* [Directions for this task]: Copy the listing below in full, exactly as given.

* [Dataset extract]:
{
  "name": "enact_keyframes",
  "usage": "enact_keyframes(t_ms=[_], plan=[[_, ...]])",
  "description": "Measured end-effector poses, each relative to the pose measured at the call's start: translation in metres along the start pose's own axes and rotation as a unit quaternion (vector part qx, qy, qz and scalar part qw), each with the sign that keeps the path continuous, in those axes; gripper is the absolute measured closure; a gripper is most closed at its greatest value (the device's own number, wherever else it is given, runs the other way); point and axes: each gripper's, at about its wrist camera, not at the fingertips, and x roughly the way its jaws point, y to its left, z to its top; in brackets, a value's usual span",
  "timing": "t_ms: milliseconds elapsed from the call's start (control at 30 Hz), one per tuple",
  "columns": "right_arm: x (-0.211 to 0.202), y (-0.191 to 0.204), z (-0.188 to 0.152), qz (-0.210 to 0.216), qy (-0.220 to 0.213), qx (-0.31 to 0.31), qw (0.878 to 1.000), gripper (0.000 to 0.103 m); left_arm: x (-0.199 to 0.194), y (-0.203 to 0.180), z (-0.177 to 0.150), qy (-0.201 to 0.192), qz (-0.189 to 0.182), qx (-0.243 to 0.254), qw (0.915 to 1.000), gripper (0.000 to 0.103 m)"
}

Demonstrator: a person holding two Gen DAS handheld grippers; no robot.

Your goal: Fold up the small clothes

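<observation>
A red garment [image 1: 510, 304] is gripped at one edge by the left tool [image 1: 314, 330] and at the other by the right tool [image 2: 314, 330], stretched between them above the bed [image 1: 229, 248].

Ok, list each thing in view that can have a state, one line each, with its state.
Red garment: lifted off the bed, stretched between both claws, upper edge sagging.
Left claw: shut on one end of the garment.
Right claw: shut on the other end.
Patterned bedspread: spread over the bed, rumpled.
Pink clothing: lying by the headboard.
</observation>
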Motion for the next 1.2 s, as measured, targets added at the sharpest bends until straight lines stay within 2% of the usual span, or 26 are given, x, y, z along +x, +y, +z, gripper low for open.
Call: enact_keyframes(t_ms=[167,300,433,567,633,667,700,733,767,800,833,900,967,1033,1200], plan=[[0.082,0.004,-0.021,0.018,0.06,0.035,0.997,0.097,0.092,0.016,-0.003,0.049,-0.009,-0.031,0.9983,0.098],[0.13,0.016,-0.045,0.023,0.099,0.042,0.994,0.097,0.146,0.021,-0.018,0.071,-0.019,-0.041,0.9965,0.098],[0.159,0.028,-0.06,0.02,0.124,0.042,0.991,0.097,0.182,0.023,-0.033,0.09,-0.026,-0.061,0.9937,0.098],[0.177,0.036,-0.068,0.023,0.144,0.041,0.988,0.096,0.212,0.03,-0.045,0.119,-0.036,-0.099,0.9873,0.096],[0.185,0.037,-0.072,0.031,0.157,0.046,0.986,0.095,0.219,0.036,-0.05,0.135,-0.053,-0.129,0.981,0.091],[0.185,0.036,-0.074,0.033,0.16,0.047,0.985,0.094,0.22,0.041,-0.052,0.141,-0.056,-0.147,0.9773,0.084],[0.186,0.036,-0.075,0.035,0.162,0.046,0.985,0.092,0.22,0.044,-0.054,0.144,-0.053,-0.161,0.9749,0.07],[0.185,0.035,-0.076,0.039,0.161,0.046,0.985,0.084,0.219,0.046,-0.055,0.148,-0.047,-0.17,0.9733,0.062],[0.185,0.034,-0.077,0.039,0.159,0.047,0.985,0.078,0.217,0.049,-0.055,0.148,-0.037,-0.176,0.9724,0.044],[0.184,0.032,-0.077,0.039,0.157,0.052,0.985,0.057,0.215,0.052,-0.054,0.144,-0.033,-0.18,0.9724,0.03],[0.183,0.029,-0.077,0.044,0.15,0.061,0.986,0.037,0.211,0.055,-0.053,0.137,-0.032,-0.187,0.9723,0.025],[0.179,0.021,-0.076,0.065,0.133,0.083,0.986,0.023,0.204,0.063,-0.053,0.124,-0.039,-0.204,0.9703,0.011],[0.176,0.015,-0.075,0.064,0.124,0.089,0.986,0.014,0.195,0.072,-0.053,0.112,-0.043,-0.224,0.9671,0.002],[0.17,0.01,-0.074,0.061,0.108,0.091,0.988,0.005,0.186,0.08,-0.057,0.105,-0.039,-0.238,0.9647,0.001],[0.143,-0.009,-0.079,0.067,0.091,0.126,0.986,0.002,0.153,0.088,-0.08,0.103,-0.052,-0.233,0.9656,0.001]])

* [Result of the task]:
{
  "name": "enact_keyframes",
  "usage": "enact_keyframes(t_ms=[_], plan=[[_, ...]])",
  "description": "Measured end-effector poses, each relative to the pose measured at the call's start: translation in metres along the start pose's own axes and rotation as a unit quaternion (vector part qx, qy, qz and scalar part qw), each with the sign that keeps the path continuous, in those axes; gripper is the absolute measured closure; a gripper is most closed at its greatest value (the device's own number, wherever else it is given, runs the other way); point and axes: each gripper's, at about its wrist camera, not at the fingertips, and x roughly the way its jaws point, y to its left, z to its top; in brackets, a value's usual span",
  "timing": "t_ms: milliseconds elapsed from the call's start (control at 30 Hz), one per tuple",
  "columns": "right_arm: x (-0.211 to 0.202), y (-0.191 to 0.204), z (-0.188 to 0.152), qz (-0.210 to 0.216), qy (-0.220 to 0.213), qx (-0.31 to 0.31), qw (0.878 to 1.000), gripper (0.000 to 0.103 m); left_arm: x (-0.199 to 0.194), y (-0.203 to 0.180), z (-0.177 to 0.150), qy (-0.201 to 0.192), qz (-0.189 to 0.182), qx (-0.243 to 0.254), qw (0.915 to 1.000), gripper (0.000 to 0.103 m)"
}

Demonstrator: a person holding two Gen DAS handheld grippers; no robot.

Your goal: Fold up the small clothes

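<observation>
A red garment [image 1: 510, 304] is gripped at one edge by the left tool [image 1: 314, 330] and at the other by the right tool [image 2: 314, 330], stretched between them above the bed [image 1: 229, 248].

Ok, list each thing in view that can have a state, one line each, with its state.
Red garment: lifted off the bed, stretched between both claws, upper edge sagging.
Left claw: shut on one end of the garment.
Right claw: shut on the other end.
Patterned bedspread: spread over the bed, rumpled.
Pink clothing: lying by the headboard.
</observation>
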Motion for the next 1.2 s, as measured, targets added at the sharpest bends until straight lines stay within 2% of the usual span, or 26 are given, x, y, z along +x, +y, +z, gripper low for open.
Call: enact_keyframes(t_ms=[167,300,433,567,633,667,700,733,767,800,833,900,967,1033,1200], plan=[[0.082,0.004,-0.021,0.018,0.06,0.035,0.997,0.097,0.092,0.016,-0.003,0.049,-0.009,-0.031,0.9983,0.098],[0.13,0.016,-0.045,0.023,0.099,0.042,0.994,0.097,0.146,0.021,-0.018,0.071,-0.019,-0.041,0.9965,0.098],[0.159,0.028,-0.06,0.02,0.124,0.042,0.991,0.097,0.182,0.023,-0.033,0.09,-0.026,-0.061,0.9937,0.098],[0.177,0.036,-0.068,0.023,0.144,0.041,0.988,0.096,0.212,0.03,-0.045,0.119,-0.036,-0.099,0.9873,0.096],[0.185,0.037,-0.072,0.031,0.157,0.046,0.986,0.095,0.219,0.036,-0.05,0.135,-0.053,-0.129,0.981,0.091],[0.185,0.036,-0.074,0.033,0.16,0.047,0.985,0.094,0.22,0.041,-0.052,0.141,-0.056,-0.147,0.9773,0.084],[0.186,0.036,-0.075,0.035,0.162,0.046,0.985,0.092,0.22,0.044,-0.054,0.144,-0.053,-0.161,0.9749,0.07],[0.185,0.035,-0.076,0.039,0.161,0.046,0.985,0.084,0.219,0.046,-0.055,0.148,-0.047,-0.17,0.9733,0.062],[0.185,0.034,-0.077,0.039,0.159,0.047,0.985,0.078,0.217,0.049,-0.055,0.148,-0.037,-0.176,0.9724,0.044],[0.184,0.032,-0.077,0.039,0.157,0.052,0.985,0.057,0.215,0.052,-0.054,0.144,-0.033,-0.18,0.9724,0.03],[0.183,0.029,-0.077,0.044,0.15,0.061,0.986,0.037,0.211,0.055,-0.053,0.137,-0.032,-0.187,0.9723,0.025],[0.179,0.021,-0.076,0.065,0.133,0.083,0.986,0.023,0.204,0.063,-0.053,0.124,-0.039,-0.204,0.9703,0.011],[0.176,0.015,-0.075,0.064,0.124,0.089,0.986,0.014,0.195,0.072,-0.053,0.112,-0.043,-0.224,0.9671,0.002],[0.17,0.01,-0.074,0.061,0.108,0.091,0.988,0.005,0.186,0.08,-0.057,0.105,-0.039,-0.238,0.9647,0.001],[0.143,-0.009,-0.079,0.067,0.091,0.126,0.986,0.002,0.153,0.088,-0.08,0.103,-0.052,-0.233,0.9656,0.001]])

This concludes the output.